We evaluated two scheduling heuristics for tile parallelism namely, MaxMin and MinMin. Given a set of available tasks, i.e., tasks that can commence immediately, MaxMin selects the heaviest task and assigns it to the processor where it will experience the earliest completion time. MinMin also performs a similar processor assignment, i.e., based on earliest completion time, but starts by assigning the most lightweight task first. Notice, that in tile parallelism all tasks are available for execution at the beginning of the process.
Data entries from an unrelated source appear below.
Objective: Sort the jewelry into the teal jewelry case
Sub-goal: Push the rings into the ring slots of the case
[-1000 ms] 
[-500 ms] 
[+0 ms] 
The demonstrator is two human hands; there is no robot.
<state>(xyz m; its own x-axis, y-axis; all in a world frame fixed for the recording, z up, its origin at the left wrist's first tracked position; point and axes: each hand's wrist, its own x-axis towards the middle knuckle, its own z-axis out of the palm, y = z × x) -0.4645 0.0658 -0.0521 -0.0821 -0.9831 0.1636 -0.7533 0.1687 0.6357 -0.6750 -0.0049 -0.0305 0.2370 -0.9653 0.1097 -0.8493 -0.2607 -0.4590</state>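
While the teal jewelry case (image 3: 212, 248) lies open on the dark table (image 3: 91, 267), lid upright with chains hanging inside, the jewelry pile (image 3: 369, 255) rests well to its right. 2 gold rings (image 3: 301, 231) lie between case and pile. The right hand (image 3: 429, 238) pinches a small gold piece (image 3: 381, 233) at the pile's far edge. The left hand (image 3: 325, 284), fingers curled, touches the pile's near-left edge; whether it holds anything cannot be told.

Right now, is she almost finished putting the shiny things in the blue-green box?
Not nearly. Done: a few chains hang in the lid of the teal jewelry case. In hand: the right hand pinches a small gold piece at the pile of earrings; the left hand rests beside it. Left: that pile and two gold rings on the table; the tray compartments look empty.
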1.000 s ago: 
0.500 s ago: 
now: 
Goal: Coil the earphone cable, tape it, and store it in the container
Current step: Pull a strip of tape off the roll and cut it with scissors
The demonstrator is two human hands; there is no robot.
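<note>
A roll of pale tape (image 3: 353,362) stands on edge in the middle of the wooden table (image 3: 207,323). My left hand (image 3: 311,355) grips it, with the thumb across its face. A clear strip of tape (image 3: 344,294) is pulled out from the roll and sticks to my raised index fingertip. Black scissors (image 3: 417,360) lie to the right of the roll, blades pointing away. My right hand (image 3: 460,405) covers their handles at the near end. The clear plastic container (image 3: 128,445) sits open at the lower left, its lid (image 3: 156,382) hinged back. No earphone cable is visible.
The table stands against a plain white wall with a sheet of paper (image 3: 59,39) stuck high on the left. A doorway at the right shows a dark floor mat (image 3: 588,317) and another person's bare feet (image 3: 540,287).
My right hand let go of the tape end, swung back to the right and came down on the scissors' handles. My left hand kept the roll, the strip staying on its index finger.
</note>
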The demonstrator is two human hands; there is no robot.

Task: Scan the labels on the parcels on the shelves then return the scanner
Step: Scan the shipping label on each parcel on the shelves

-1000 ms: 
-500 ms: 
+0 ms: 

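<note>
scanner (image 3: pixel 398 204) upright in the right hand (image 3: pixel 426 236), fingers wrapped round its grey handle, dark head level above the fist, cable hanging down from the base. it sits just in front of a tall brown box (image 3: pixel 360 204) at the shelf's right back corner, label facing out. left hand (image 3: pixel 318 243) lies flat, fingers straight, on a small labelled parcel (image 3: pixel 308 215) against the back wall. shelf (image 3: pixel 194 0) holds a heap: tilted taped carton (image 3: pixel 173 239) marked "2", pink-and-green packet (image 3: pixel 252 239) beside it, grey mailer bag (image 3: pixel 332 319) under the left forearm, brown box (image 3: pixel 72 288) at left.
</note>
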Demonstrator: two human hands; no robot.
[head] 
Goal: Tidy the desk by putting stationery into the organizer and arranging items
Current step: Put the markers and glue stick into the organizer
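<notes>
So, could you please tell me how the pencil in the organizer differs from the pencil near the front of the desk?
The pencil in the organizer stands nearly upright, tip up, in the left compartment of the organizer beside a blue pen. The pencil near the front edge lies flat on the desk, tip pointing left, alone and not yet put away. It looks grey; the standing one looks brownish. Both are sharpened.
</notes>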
MaxMin and MinMin heuristics were also evaluated for wavefront parallelism, with tasks becoming available depending on DAG constraints. Furthermore, we also evaluated two other heuristics that are inspired by the DAG structure namely, MaxMin-Row and MinMin-Row. These heuristics work in a similar manner to MaxMin and MinMin with the exception being that instead of ordering tasks depending on estimated load, they order tasks according to the CTU row they reside. MaxMin-Row selects tasks in a lowest row first fashion and MinMin-Row does the opposite.

4 Experiments

4.1 Simulation Setup

We used class A and class B common test sequences [15] with characteristics described in Table 1. We encoded the sequences using the HM 16.15 reference software [16]. Low Delay setting was selected with an initial I frame followed by P frames. The remaining parameters were as follows: GOP size = 4, CTU size = 64 × 64, bit depth = 4, max CTU partitioning depth = 4, QP = 32 and search method was TZ search. These parameters are commonly used in the related literature, e.g., [17, 18] and [19]. Video compression tasks were performed on a Linux machine with Intel Xeon E5-2650 processor running at 2.2 GHz.

Table 1. Video sequences.

Full size table

We recorded the time it took to compress each CTU in all the frames of a particular sequence. We should mention that the aggregation of these times differed from the total encoding time spent by at most 5%. In the experiments, the values obtained from the actual coding of the video sequences constituted the performance of the baseline processor. In practice, CTU compression times can be estimated before the encoding of a frame commences by one of the estimators proposed in the literature. In the paper the estimator used in [19] for LowDelay coding is adopted. Under the scheme, statistics from the first GOP (4 frames) are obtained, before being able to estimate the rest. For this reason, we only record the performance of scheduling schemes from the 5^th frame onwards.

4.2 Wavefront Experiments

In a first experiment we evaluated the performance of the scheduling heuristics together with random scheduling, whereby each available task is assigned to one of the processors with probability following a uniform distribution. Figures 4, 5, 6, 7, 8, 9 and 10 plot the speedup from wavefront parallelization achieved for different number of processors assuming that half of them had processor speedup = 1 (baseline processor) and the other half processor speedup = 2 (i.e., twice fast to the baseline). As it can be observed, with the notable exception of PeopleOnStreet sequence, random scheduling has clearly worst performance compared to the other 4 options. It should be noted that in PeopleOnStreet sequence there exists avid movement throughout the frame thus, most CTU codings are equally complex and for this reason random choices perform in par with the remaining heuristics. It should also be noted that the achievable speedup in many cases exceeds the available processors. This is due to the way speedup is calculated: Speedup = SequentialTime/ParallelTime, whereby sequential time corresponds to the performance with processor speedup = 1 (in the experiments half of the processors are twice fast).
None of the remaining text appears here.